## TASK STATEMENT
Below is a block of data; give all of it again word for word.

## DATA SEGMENT
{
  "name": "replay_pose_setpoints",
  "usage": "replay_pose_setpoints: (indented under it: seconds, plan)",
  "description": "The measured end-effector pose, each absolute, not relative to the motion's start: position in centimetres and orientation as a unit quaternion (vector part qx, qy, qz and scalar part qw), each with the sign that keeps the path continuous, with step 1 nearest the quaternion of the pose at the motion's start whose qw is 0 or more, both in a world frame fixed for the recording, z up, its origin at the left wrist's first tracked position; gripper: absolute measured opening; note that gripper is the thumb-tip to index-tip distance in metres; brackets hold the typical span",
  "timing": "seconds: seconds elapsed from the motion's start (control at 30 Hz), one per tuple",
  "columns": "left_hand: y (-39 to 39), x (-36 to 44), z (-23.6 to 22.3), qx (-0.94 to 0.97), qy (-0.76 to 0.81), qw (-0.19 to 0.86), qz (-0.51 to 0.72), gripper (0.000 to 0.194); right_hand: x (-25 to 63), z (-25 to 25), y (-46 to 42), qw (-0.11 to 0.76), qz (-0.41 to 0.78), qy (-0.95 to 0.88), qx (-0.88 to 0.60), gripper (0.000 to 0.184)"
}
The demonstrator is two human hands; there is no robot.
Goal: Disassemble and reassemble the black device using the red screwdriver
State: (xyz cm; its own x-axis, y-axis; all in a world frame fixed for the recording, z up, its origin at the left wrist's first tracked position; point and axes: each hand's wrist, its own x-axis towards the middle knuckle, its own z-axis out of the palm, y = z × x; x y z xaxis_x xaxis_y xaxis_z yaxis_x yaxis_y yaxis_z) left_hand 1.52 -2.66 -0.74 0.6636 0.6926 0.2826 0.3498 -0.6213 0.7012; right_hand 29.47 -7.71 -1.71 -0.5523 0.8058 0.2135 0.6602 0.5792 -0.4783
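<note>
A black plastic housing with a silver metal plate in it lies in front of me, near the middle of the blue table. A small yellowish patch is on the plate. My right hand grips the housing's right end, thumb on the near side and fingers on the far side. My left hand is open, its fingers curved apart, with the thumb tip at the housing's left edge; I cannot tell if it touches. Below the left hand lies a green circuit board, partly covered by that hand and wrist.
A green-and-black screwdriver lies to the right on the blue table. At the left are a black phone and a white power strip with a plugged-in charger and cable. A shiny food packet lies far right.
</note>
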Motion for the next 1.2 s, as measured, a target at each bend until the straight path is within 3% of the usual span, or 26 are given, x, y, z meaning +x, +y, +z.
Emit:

## TASK OUTPUT
{
  "name": "replay_pose_setpoints",
  "usage": "replay_pose_setpoints: (indented under it: seconds, plan)",
  "description": "The measured end-effector pose, each absolute, not relative to the motion's start: position in centimetres and orientation as a unit quaternion (vector part qx, qy, qz and scalar part qw), each with the sign that keeps the path continuous, with step 1 nearest the quaternion of the pose at the motion's start whose qw is 0 or more, both in a world frame fixed for the recording, z up, its origin at the left wrist's first tracked position; gripper: absolute measured opening; note that gripper is the thumb-tip to index-tip distance in metres; brackets hold the typical span",
  "timing": "seconds: seconds elapsed from the motion's start (control at 30 Hz), one per tuple",
  "columns": "left_hand: y (-39 to 39), x (-36 to 44), z (-23.6 to 22.3), qx (-0.94 to 0.97), qy (-0.76 to 0.81), qw (-0.19 to 0.86), qz (-0.51 to 0.72), gripper (0.000 to 0.194); right_hand: x (-25 to 63), z (-25 to 25), y (-46 to 42), qw (-0.11 to 0.76), qz (-0.41 to 0.78), qy (-0.95 to 0.88), qx (-0.88 to 0.60), gripper (0.000 to 0.184)"
}
The demonstrator is two human hands; there is no robot.
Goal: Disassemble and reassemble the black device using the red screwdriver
State: (xyz cm; its own x-axis, y-axis; all in a world frame fixed for the recording, z up, its origin at the left wrist's first tracked position; point and axes: each hand's wrist, its own x-axis towards the middle knuckle, its own z-axis out of the palm, y = z × x; x y z xaxis_x xaxis_y xaxis_z yaxis_x yaxis_y yaxis_z) left_hand 1.52 -2.66 -0.74 0.6636 0.6926 0.2826 0.3498 -0.6213 0.7012; right_hand 29.47 -7.71 -1.71 -0.5523 0.8058 0.2135 0.6602 0.5792 -0.4783
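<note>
A black plastic housing with a silver metal plate in it lies in front of me, near the middle of the blue table. A small yellowish patch is on the plate. My right hand grips the housing's right end, thumb on the near side and fingers on the far side. My left hand is open, its fingers curved apart, with the thumb tip at the housing's left edge; I cannot tell if it touches. Below the left hand lies a green circuit board, partly covered by that hand and wrist.
A green-and-black screwdriver lies to the right on the blue table. At the left are a black phone and a white power strip with a plugged-in charger and cable. A shiny food packet lies far right.
</note>
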Motion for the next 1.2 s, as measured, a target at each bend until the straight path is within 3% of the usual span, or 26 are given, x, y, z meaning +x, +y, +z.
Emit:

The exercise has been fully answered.